⟨

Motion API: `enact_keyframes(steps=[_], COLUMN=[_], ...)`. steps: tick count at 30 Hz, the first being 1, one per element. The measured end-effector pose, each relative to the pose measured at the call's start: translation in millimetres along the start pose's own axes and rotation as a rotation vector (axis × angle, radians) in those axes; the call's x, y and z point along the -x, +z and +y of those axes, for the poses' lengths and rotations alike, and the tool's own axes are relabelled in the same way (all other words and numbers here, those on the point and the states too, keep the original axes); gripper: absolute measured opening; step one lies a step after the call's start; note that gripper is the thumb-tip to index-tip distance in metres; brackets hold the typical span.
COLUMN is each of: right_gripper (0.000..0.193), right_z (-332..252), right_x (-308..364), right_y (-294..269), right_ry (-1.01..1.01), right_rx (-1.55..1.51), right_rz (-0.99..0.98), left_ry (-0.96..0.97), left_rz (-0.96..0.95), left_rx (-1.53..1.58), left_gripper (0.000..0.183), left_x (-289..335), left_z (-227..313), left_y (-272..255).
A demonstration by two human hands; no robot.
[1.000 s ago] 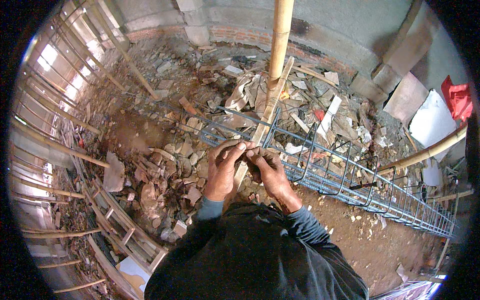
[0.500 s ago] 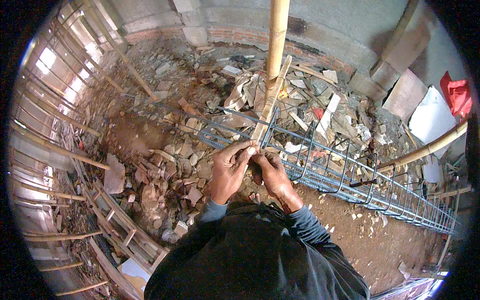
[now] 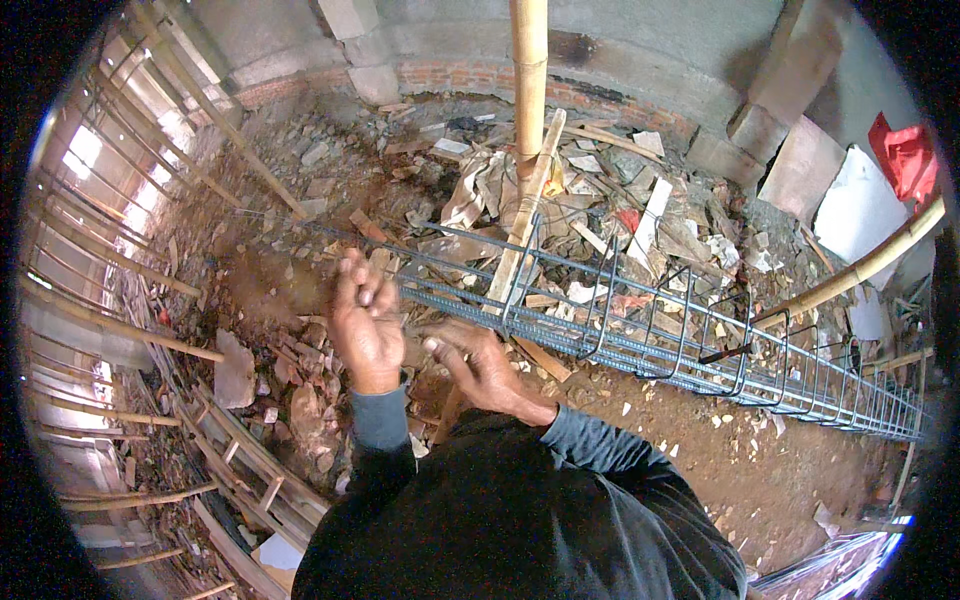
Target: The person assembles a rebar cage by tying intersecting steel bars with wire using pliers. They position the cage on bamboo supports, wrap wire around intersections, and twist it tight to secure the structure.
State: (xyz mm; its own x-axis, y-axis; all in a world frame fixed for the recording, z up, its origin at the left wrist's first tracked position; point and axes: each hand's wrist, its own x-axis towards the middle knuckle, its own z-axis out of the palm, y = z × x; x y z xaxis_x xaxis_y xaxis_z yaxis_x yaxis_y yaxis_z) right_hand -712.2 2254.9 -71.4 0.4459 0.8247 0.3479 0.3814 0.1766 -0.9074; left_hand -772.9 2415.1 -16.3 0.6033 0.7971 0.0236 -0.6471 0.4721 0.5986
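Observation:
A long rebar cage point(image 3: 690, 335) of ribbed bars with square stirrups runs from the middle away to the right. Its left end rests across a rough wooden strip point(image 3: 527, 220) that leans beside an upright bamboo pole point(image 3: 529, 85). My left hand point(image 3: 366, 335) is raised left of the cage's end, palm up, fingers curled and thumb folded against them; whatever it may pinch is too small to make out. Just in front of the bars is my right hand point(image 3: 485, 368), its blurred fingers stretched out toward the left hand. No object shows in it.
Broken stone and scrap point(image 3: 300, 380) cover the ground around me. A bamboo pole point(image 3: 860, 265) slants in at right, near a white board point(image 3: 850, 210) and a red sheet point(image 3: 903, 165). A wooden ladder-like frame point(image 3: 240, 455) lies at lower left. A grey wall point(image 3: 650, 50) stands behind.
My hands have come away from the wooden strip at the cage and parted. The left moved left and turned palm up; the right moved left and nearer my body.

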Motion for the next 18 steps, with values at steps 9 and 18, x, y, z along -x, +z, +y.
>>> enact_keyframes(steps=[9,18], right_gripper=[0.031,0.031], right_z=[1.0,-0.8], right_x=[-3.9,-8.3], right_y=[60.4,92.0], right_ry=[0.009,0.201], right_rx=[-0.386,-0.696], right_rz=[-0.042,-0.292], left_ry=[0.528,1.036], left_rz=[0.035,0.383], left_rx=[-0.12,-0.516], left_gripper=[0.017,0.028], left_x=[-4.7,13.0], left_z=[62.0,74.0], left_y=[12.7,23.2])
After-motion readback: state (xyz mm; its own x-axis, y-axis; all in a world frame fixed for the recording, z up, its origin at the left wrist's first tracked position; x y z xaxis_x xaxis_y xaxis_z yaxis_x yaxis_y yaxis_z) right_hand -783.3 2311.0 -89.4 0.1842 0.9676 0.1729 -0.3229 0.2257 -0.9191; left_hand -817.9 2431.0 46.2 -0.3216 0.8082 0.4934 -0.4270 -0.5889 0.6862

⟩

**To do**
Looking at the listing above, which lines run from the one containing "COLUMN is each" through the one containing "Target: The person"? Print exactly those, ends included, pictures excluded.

**Task result**
COLUMN is each of: right_gripper (0.000..0.193), right_z (-332..252), right_x (-308..364), right_y (-294..269), right_ry (-1.01..1.01), right_rx (-1.55..1.51), right_rz (-0.99..0.98), left_ry (-0.96..0.97), left_rz (-0.96..0.95), left_rx (-1.53..1.58), left_gripper (0.000..0.183), left_x (-289..335), left_z (-227..313), left_y (-272..255).
A demonstration by two human hands; no robot.
[1.000 s ago] 
[0.500 s ago] 
[now] 
Target: The person assembles a rebar cage by tying intersecting steel bars with wire using pliers. They position the cage on bamboo supports, wrap wire around intersections, and twist it tight to secure the structure.

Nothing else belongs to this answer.